The “Token Taxonomy Act” and its impact on the Digital Market
Recent events have indicated the possibility of the Token Taxonomy Act becoming law.
According to Warren Davidson, the United States Congressman serving Ohio’s 8th District, there is urgent need for regulations in the crypto sphere. He expressed his excitement on his Twitter Page about the revisions of the bipartisan bill and looked forward to its reintroduction. Warren Davidson together with Darren Michael Soto, Florida’s Democratic Representative proposed the bill to the U.S. House of Representatives in late 2018. Even so, it goes back to the 30’s and is an attempt to amend the 1933 Act and the 1934 Act. The Token Taxonomy Act aims to transform the trading and taxation of cryptocurrencies. By so doing, it shuts out digital tokens when defining a security. It could change the way cryptocurrencies are traded and taxed. It is a common belief that digital tokens constitute a new asset class. When describing the new asset class, people mainly concentrate on what it is not likely to be. This is in respect to the Howey Test court case of 1946 which implies that a digital token is not a security.
The Token Taxonomy Act Broken Down
The Token Taxonomy Act revolves around 4 principles.
A digital token is:
(i) A unit whose creation is ‘‘in response to the verification or collection of proposed transactions”;
(ii) “pursuant to rules for the digital unit’s creation and supply that cannot be altered by a single person or group of persons under common control”; or
(iii) “as an initial allocation of digital units that will otherwise be created in accordance with clause (i) or (ii).” For starters, it singles out mined tokens. Additionally, this principle implies a digital token is that whose regulations for creation and supply cannot be changed by an individual or group of people. Additionally, there is space for prior sales if they are in line with the stipulated guidelines.
2. Transaction History
The transaction history of a digital token
- “is recorded in a distributed, digital ledger or digital data structure in which consensus is achieved through a mathematically verifiable process;” and
- ‘‘after consensus is reached, cannot be materially altered by a single person or group of persons under common control.
This clause describes a spread-out ledger in decentralized harmony gauged by a crypto.
A digital token “is capable of being traded or transferred between persons without an intermediate custodian.” This simply means that there is no need for middlemen in trades involving digital currencies.
It is “not a representation of a financial interest in a company, including an ownership or debt interest or revenue share.” This principle suggests that a digital token should never be regarded as part of a company’s stock.
How the Token Taxonomy Act Stands to Revolutionize the Digital Market
The impact the Token Taxonomy Act will have in the digital market cannot be overlooked. The need to regulate the industry to define digital currencies is essential in tackling growing blockchain economies. The bill could transform the cryptocurrency world in the following ways:
If passed, this bill grants more freedom to token investors and creators alike. This is because it provides for the distribution of new tokens provided they are not being produced as a security. As such, the United States Securities and Exchange Commission (SEC) would use it to define and identify token securities, bar the trade of those tokens and direct creators to give back untouched sums to investors.
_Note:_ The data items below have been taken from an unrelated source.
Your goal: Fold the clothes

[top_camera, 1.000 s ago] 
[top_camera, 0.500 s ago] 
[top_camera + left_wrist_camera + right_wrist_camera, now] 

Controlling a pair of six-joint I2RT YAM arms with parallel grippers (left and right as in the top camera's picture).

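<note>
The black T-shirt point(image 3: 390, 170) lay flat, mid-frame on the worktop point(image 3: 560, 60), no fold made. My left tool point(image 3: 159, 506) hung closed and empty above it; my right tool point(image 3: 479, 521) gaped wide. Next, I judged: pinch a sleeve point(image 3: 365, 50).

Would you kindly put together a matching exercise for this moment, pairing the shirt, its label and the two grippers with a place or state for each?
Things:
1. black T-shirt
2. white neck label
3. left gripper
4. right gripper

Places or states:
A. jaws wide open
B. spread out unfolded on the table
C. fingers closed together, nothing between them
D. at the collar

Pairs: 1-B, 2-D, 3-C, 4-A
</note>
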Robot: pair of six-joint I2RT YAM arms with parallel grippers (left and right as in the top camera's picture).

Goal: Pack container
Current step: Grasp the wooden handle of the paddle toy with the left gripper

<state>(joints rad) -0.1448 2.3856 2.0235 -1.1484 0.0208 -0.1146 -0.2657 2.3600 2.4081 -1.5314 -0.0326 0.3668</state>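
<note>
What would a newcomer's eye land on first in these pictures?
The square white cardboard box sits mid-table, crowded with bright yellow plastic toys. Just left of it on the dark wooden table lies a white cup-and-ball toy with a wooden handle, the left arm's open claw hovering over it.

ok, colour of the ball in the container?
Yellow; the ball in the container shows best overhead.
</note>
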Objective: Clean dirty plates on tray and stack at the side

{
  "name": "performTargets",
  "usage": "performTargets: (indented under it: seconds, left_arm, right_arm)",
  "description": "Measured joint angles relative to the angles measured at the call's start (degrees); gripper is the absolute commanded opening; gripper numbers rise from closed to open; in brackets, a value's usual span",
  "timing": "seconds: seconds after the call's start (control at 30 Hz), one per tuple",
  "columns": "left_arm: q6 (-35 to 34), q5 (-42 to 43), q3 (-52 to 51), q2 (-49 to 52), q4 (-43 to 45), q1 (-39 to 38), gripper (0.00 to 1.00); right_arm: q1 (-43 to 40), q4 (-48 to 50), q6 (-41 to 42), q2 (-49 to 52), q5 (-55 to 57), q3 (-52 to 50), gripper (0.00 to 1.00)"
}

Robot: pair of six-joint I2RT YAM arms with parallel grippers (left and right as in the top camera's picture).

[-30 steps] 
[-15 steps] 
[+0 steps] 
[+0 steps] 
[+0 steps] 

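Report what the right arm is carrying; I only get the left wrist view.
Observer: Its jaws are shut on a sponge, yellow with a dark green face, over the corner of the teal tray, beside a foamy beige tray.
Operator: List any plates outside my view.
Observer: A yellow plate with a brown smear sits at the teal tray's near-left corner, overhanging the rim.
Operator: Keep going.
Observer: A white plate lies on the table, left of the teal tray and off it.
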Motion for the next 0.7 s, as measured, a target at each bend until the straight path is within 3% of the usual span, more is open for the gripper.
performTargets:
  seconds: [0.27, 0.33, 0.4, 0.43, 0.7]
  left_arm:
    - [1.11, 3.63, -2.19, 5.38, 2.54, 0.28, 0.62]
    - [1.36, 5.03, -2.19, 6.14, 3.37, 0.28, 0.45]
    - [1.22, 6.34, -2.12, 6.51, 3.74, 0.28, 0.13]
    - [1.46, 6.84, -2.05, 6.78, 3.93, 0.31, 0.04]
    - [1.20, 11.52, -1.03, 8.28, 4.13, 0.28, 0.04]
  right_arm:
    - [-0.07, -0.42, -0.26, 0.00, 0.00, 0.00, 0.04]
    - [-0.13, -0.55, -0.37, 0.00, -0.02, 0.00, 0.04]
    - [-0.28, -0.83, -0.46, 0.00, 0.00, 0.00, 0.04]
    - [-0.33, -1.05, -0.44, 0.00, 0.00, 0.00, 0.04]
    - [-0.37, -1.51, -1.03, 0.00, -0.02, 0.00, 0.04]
Entry Point for the Creation of More Cryptocurrencies
Less interference in the digital market means more room for creation of new digital tokens. In fact, there is a possibility that the cryptocurrencies may rise to levels that have never been witnessed before. The existence of a robust regulatory framework would be greatly beneficial for emerging digital currencies. This would in turn protect the different stakeholders in the industry. It would advance immense market solutions in addition to protecting consumers. The birthing of stable coins and Initial Coin Offerings would also be better regulated.
As it stands, taxes imposed on cryptos are calculated in the same way as stocks and other properties. This means losses are not carried forward into the following year and this often leads to mishandling of cryptocurrency portfolio. As a result, huge taxes levied on investors lead to the unpredictability in the value of this asset class notwithstanding. Tax exemptions would therefore result in higher profits.
Legally speaking, the word “security” has many definitions. The criteria used by the Token Taxonomy Act to define how and which dealing is a security include;
- It should be an investment involving assets or money
- The investment should be directed towards a common enterprise
- Profits are anticipated
- Profits arise from a third party’s work
Most digital currencies are in line with these guidelines. And so, this bill strives to exclude digital tokens when defining securities. This would protect cryptocurrencies from being excessively controlled to allow the adoption of rising assets. According to Congressman Darren Soto, “Providing this much needed certainty frees the SEC to perform its vital and much needed consumer protection duties of enforcement on those who have engaged in securities` fraud by making false claims or simply attempting to engage in regulatory arbitrage to circumvent securities law.” That said, this bill seeks to not only prevent taxation of cryptos, but also offers protection against fraud. Conclusively, without a doubt, this bipartisan bill will change the digital market from what it has been known into a new paradigm. The bill might not have all the answers but it sure is a step in the right direction.